De la même façon, 68% des candidats pensent que prendre des notes est important ou primordial pour faire bonne impression au recruteur, alors que ces derniers ne sont en réalité que 45% à l’affirmer (23 points d’écart). Dans ce domaine, l’écart de perception le plus important concerne le fait, pour un candidat, d’envoyer un mail de remerciement post–entretien reformulant son intérêt pour le poste. Les candidats sont 70% à penser que c’est primordial ou important pour faire bonne impression au recruteur, quand ces derniers ne sont que… 40 % à le confirmer (30 points d’écart). Si aucun de ces comportements n’est évidemment à négliger, il convient donc pour les candidats de ne pas en faire l’alpha et l’oméga de leur préparation à l’entretien. 
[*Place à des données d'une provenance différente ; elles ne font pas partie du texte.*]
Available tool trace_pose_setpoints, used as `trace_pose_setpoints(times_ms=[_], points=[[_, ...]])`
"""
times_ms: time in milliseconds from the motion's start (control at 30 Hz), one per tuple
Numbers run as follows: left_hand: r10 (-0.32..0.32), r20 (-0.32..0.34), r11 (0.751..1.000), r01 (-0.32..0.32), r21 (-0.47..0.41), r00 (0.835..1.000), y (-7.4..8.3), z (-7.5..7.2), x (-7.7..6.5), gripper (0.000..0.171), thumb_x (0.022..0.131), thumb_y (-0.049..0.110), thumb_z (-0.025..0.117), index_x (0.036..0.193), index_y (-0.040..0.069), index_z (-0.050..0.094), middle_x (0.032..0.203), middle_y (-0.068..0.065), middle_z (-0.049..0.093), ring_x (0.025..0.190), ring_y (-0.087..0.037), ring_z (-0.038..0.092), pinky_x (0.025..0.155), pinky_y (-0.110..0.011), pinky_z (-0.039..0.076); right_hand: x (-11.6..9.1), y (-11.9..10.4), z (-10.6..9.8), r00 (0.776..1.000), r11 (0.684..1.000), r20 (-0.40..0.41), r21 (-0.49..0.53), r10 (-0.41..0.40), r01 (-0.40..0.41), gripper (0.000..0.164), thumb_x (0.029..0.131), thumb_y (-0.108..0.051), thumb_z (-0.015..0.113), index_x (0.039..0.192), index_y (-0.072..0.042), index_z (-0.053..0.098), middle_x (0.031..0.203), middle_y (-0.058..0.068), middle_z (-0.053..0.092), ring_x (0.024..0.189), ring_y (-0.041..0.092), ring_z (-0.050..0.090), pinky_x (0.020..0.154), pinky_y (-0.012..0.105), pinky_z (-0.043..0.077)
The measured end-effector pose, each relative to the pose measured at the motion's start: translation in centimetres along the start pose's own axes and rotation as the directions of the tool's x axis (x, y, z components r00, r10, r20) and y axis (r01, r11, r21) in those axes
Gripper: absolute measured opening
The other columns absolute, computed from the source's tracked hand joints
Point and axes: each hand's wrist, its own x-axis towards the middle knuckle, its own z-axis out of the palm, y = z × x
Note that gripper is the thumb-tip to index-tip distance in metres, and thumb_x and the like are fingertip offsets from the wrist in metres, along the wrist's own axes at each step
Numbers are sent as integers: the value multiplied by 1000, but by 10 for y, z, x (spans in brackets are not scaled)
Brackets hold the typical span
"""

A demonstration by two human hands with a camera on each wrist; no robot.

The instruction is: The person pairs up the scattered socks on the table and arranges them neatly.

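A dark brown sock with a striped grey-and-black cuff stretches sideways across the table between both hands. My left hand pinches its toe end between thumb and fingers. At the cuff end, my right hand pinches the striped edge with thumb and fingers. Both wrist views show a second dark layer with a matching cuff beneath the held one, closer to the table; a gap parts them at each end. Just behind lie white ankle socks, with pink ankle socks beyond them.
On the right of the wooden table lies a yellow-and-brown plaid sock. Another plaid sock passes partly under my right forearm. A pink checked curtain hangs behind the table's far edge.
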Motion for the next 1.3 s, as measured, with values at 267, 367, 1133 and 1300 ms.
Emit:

3. Ce que les candidats devraient faire davantage pour optimiser leurs chances auprès des recruteurs

Miser sur les candidatures spontanées
C’est le canal de recrutement qui est le plus souvent cité par les recruteurs (64%) parmi les 3 canaux leur donnant le plus de satisfaction (volume et qualité des candidatures). Cette démarche pro–active, qui prouve la motivation d’un candidat et son attrait pour l’entreprise n’est pourtant privilégiée que par 42% des salariés interrogés (22 points d’écart). Et cette tactique s’avère encore plus efficace quand le recrutement est opéré par un dirigeant, ces derniers étant 71% à déclarer privilégier ce moyen de mise en contact. Le réseau personnel et professionnel est également à cultiver car il constitue une façon intéressante d’entrer en contact avec une entreprise via la recommandation d’un tiers. 33% des candidats utilisent activement ce levier contre 46% des recruteurs qui le classent  parmi les canaux de recrutement leur donnant le plus satisfaction (13 points d’écart). Voilà deux leviers de réussite au potentiel sous–exploité par les candidats souhaitant s’ouvrir à de nouvelles opportunités professionnelles.

Démarcher les cabinets de recrutement et autres intermédiaires de l’emploi.
Aller à la rencontre des intermédiaires de l’emploi que sont les cabinets de recrutement par exemple constitue la troisième option dont le potentiel parait sous–exploité par les candidats, qui ne sont que 28% à privilégier cette approche contre près d’un recruteur sur deux (47%) qui la classent dans leur TOP 3. Car le rôle de ces intermédiaires ne s’arrête pas aux offres d’emploi qu’ils publient pour le compte de leurs clients ou à leurs missions de ‘chasseur de tête’ pour des profils rares ou de haut niveau. Ainsi, les candidats méconnaissent souvent la capacité d’accompagnement et de conseil que peuvent leur proposer les cabinets de recrutement dans une optique de développement de carrière.